Residents’ requests to fix street lights ends in felling of 40-year-old trees

2012-12-04 00:00

ASK the Msunduzi Municipality to fix your street lights and you could end up with a “chainsaw massacre” on your hands.

Al Diesel and Mary Kleinenberg of Umdoni Place are still getting over the shock, after their complaints about broken street lights cost the lives of five Pride of India trees, commonly known in that country as “jarul”.

It all started when the street lights went out more than eight weeks ago. The civic-minded residents phoned the municipality to complain that the situation posed a serious security problem as it was extremely dark at night. Time passed and the lights remained unfixed.

Diesel phoned again on a recent Friday and asked who was in charge, and was told to phone Havelock Road, which she did. The next day when she got home from the Saturday market she received the shock of her life. There in the middle of Umdoni Place was a truck and a chainsaw team cutting down the pavement trees.

“Pride of India trees, which bloom beautifully every year and were planted by Alice Varty when this cul-de-sac was developed almost 40 years ago, lay on the ground,” said Kleinenberg.

She added that five of the 25 trees in the street had already been chopped.

Diesel asked the men to stop immediately. She queried who had ordered the trees to be chopped down, as the residents had certainly not been consulted. The workers gave her the name and telephone number of their boss. He told Diesel he was a contractor who “was phoned by the municipality and told that the residents were complaining about the street lights not working, so he should come and chop all the trees down”.

The men cleared up the mess and left.

The residents are still marvelling at the close shave. “If we had not come home when we did, all the trees might have vanished while we were out, leaving a desert,” Kleinenberg said.

She added: “And this is the municipality which is encouraging residents of suburbs to beautify their surroundings, and we have seen twice in The Witness that there is a competition to award those who have made the most beautiful gardens on the side-walks.”

By yesterday, more than three weeks after what Diesel and Kleinenberg have come to describe as “the great chainsaw massacre” — the street lights had still not been fixed.
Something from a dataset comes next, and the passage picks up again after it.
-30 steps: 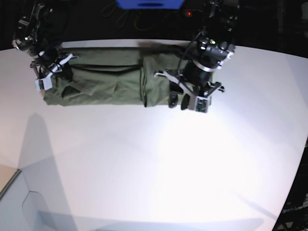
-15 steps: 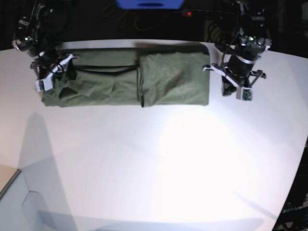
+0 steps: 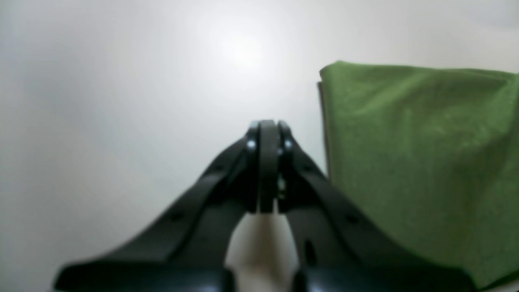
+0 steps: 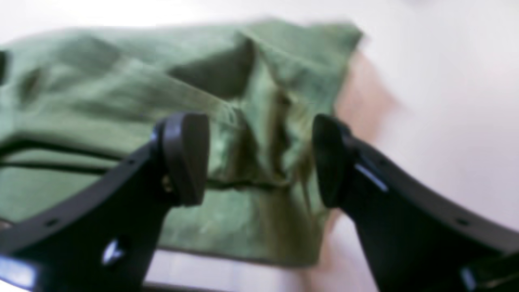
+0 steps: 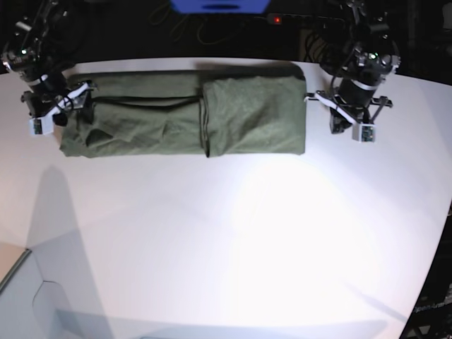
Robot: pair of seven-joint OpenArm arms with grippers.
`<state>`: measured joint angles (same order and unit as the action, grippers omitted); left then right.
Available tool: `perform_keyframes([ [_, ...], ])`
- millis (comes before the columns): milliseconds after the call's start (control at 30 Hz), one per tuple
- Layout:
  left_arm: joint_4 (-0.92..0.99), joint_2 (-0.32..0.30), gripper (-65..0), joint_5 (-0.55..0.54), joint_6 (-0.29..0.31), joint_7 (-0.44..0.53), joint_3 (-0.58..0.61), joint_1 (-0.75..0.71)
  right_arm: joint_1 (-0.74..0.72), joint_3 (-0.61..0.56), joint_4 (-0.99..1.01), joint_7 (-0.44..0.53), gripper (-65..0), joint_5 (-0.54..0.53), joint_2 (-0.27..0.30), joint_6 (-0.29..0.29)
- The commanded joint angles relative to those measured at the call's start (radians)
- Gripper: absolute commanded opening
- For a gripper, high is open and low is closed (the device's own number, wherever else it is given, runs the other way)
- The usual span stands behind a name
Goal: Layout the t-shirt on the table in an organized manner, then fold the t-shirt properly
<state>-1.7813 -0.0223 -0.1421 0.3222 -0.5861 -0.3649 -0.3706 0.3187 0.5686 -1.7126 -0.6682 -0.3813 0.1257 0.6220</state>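
T-shirt [image 5: 183, 116] folded into a long band across the far worktop [image 5: 226, 240]. Right gripper [image 4: 259, 162] released, jaws wide over its sleeve end; left gripper [image 3: 265, 162] clenched empty, just beside the opposite end.

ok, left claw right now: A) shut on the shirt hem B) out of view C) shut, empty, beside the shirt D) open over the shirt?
C: the left claw has its tips pressed together over bare table, with the t-shirt lying off to its side, not pinched.
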Motion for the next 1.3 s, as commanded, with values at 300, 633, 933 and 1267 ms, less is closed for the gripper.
perform_keyframes([
  [300,-0.015,-0.005,-64.8,-0.009,0.004,0.024,-0.001,0.003,-0.048,0.054,0.125,0.037,-20.8,-0.017,0.013,-0.001],
  [633,-0.015,-0.005,-64.8,-0.009,0.004,0.022,-0.001,-0.005,-0.088,0.051,0.227,0.037,-20.8,-0.015,0.029,-0.001],
  [933,-0.015,-0.005,-64.8,-0.009,0.004,0.022,-0.001,-0.006,-0.086,0.047,0.271,0.037,-28.4,-0.015,0.024,-0.001],
  [1267,-0.015,-0.005,-64.8,-0.009,0.004,0.021,-0.001,-0.006,-0.066,-0.034,0.270,0.031,-65.0,-0.015,0.027,-0.001],
])
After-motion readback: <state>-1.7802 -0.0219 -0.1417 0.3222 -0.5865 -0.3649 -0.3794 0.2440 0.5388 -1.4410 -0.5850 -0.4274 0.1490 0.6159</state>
Msunduzi spokesperson Brian Zuma said it was common practice to prune (but not chop down) trees when they interfere with street lights or power lines. “An instruction to prune was clearly misinterpreted for chop. I commend Al and Mary for having acted as responsible citizens by immediately intervening to prevent further chopping. The matter is being investigated internally to prevent the same occurrence in future,” said Zuma.